АПФ является физиологическим регулятором концентрации в плазме пептида AcSDKP (N-AcSer-Asp-Lys-Pro), влияющего на пролиферацию гемопоэтических и других клеток.
Фермент участвует в регуляции артериального давления. Кроме того, он вовлечен в реализацию таких функций как репродуктивные процессы, защитные и иммунные реакции организма. Участие фермента в том или ином процессе определяется как его локализацией, так и особенностью действия на регуляторные пептиды [20,56]. Являясь фактором, связывающим ККС и РААС - систем, вовлеченных в регуляцию большинства функций организма, реагирует на изменения, возникающие при патологических процессах. В связи с этим представляет интерес изучение активности фермента у онкологических больных при химиотерапевтическом воздействии.
1.2.3.2 Карбоксипептидаза N. Карбоксипептидаза N (КФ 3.4.12.7. КП N, аргинин-карбоксипептидаза, кининаза I) обнаружена Erdos и соавт. в плазме крови человека в 1962 году. Названа так потому, что по свойствам и специфичности он близок к панкреатической карбоксипептидазе B, но отличается от нее тем, что не имеет неактивного предшественника.
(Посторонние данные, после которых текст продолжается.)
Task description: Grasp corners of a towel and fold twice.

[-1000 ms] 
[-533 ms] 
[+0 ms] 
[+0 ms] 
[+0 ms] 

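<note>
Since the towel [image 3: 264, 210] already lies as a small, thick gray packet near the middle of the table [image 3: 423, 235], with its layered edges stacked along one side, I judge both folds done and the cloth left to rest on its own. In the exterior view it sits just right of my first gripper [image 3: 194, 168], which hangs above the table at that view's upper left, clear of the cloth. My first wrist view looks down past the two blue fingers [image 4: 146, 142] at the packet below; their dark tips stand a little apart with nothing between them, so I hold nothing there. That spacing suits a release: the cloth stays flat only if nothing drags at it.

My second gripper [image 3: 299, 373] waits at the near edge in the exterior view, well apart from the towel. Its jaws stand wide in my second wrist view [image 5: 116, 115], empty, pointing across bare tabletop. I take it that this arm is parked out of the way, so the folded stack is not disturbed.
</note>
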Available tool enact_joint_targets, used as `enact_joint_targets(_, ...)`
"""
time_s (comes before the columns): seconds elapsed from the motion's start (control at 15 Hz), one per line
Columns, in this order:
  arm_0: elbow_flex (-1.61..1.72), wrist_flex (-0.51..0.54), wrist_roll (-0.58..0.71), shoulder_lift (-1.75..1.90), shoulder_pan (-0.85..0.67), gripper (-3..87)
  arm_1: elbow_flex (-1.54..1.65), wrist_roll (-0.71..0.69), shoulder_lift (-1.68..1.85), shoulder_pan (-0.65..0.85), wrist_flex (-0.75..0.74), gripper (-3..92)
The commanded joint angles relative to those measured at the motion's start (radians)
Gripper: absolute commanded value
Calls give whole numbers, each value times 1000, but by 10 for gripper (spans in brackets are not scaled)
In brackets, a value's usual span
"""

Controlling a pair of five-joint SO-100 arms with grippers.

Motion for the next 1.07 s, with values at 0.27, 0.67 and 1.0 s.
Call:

Относится к ферментам вневизикулярной локализации - внеклеточной жидкости и внешней поверхности цитоплазматических мембран. Фермент локализован в плазме крови, обнаружен в стенках кровеносных сосудов, слизистой оболочке носа, моче [13].
Фермент имеет Mr 280 кДа и состоит из четырёх субъединиц трёх типов: двух с Mr 88 кДа и по одной с Mr 55 кДа и 48 кДа. Субъединицы с Mr 88 кДа гликозилированы (на долю углеводов приходится 29% массы), не обладают ферментативной активностью и, по-видимому, стабилизируют фермент в плазме крови [61]. Субъединицы с Mr 48 кДа и 55 кДа обладают ферментативной активностью и не содержат в своём составе углеводных остатков [13,58].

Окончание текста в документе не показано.